-------- Exercise input
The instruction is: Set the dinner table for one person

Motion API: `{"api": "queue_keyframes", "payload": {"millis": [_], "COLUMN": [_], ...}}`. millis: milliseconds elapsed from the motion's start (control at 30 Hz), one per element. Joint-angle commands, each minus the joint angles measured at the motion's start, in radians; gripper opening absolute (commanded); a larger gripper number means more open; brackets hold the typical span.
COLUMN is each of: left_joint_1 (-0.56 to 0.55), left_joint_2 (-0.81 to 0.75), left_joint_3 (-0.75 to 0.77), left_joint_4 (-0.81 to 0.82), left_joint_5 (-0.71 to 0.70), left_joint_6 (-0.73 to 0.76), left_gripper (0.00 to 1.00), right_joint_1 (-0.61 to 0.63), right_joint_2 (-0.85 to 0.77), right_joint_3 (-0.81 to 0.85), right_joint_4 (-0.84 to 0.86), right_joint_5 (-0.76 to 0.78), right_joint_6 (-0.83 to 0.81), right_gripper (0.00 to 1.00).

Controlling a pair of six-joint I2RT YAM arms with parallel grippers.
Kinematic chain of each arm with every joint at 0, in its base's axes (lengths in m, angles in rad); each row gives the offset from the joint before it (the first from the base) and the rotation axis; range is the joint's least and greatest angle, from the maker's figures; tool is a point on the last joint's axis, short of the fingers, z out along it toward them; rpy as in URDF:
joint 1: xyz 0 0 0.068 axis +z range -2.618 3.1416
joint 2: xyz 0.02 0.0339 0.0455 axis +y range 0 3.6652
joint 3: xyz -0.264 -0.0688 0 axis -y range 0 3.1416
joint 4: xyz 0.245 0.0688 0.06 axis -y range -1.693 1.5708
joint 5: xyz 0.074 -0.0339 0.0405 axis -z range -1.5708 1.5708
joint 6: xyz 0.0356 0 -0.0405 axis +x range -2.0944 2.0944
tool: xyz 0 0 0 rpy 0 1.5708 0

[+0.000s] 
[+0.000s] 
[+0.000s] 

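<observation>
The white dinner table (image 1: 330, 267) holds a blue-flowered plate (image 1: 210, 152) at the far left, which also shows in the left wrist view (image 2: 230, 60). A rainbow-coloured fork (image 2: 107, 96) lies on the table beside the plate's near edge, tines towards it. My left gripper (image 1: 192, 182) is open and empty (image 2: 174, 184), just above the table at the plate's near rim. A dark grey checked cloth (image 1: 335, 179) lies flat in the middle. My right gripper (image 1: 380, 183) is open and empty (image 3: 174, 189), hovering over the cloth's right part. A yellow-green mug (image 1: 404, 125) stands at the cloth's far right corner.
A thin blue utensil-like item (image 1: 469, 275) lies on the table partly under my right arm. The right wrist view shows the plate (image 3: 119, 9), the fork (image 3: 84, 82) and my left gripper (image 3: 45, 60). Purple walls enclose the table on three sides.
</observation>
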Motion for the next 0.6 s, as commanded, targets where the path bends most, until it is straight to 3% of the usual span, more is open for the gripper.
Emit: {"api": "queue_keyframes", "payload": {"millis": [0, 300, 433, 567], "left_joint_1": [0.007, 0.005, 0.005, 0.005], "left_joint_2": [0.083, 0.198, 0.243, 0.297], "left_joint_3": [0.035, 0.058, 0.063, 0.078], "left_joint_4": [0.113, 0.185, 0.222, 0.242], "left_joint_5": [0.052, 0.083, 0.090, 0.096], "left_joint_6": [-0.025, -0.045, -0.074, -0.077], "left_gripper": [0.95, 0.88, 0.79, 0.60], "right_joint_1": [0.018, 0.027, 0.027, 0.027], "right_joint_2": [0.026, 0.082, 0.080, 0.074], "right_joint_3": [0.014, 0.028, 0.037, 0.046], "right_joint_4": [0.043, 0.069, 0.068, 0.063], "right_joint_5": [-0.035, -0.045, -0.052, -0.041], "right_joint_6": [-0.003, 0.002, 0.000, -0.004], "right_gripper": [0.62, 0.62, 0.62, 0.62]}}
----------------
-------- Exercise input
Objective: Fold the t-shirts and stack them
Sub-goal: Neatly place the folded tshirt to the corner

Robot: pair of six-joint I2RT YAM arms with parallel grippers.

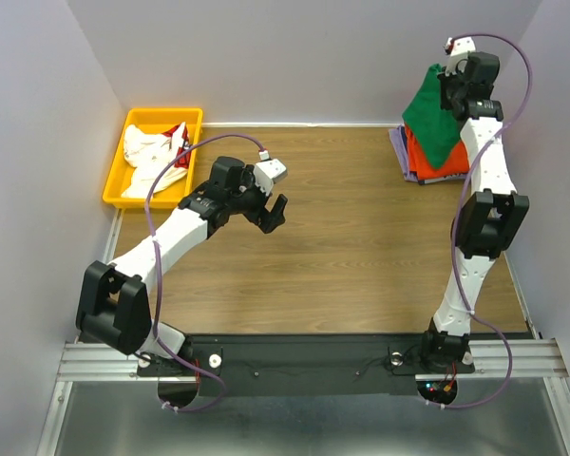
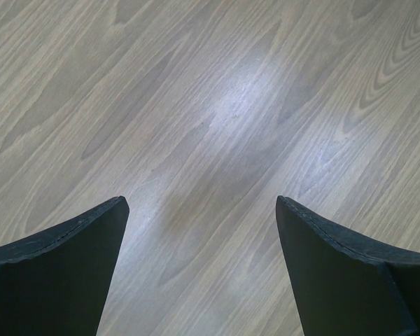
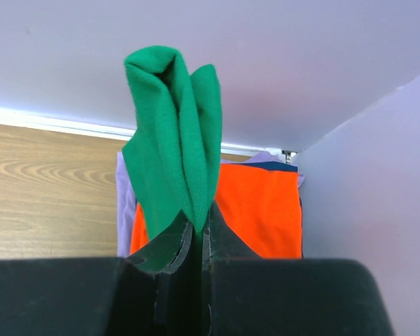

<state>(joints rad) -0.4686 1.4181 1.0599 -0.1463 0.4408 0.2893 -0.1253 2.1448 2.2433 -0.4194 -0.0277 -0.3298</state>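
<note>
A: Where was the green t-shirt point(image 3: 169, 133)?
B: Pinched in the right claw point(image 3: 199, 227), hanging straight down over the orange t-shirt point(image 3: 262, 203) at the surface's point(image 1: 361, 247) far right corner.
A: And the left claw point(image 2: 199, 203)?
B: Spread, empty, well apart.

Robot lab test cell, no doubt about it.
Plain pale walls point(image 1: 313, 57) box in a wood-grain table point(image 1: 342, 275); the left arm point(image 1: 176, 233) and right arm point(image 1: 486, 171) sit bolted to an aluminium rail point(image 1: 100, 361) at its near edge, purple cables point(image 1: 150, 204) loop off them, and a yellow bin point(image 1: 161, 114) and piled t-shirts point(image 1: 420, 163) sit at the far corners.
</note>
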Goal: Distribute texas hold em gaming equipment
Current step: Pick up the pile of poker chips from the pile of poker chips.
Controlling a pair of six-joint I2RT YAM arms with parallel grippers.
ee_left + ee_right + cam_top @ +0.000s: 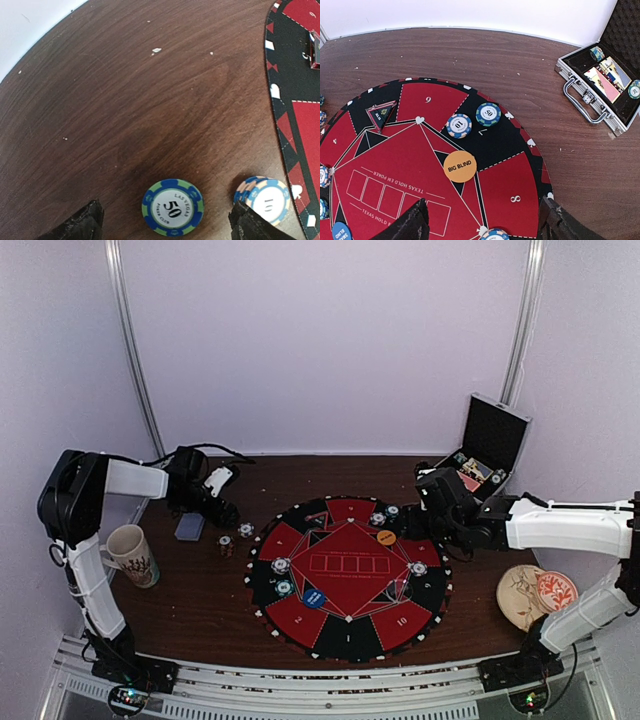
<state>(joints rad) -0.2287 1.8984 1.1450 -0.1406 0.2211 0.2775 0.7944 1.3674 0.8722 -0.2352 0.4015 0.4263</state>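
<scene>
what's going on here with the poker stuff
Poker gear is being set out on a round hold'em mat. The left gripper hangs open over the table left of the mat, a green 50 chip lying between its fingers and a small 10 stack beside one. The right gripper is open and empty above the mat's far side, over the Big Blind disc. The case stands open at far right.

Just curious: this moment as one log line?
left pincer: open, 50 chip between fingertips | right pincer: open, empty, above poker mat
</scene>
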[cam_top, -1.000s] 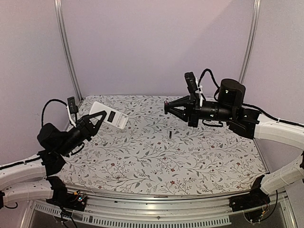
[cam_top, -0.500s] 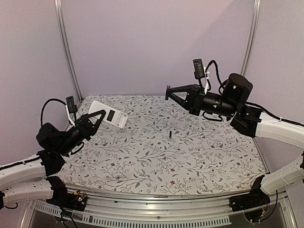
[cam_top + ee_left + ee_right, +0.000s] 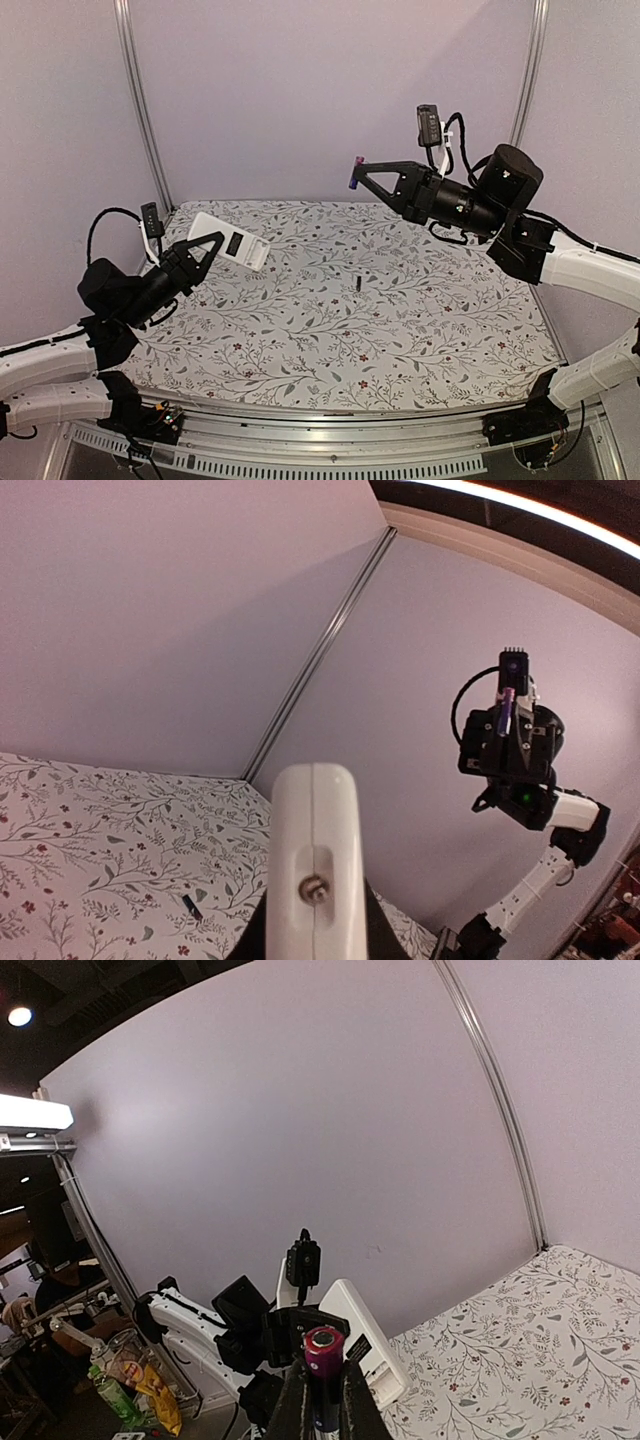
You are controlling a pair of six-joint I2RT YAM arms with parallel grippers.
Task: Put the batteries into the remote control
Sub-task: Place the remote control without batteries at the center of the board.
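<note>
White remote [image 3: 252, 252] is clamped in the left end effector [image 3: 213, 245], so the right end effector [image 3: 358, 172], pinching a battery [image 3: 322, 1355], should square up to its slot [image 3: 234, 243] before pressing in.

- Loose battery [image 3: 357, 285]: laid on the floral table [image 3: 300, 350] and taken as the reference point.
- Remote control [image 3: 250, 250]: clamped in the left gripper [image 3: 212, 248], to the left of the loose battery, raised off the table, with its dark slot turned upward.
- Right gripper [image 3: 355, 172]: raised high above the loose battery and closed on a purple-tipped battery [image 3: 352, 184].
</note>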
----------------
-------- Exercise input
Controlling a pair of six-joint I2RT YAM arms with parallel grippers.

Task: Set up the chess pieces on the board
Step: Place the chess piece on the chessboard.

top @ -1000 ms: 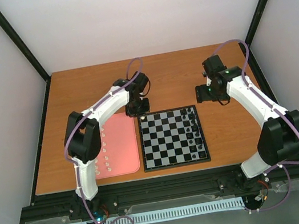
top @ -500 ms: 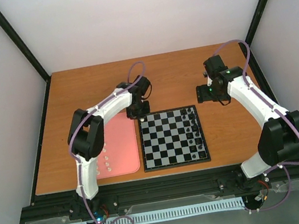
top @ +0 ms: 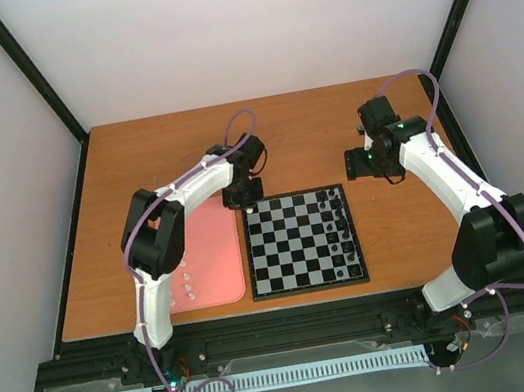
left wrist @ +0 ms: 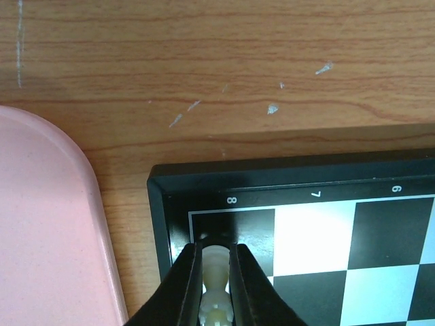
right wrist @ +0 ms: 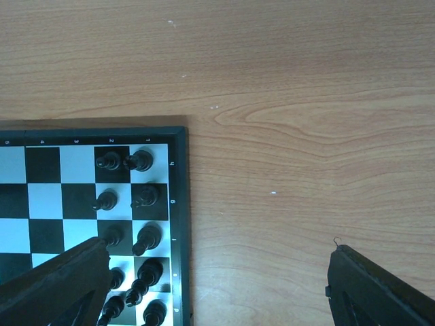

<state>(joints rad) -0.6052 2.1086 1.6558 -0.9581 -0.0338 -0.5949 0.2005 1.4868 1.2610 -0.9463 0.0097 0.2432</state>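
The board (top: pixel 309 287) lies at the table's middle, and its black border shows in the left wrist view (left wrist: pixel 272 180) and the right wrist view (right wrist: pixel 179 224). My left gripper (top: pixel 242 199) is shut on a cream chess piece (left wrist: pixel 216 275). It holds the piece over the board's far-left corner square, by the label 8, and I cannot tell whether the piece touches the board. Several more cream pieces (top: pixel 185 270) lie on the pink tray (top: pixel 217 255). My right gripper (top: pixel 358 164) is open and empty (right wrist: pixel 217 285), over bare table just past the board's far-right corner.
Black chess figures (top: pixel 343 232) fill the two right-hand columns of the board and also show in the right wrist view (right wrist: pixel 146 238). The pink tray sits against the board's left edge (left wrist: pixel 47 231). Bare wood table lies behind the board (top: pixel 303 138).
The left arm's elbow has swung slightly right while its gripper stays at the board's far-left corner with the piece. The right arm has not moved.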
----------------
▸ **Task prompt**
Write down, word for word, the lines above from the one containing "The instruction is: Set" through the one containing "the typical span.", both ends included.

▸ **Result**
The instruction is: Set the dinner table for one person

Motion API: `{"api": "queue_keyframes", "payload": {"millis": [_], "COLUMN": [_], ...}}`. millis: milliseconds elapsed from the motion's start (control at 30 Hz), one per element. Joint-angle commands, each minus the joint angles measured at the motion's start, in radians; gripper opening absolute (commanded); a larger gripper number means more open; brackets hold the typical span.

The exercise is done, and no more output is needed.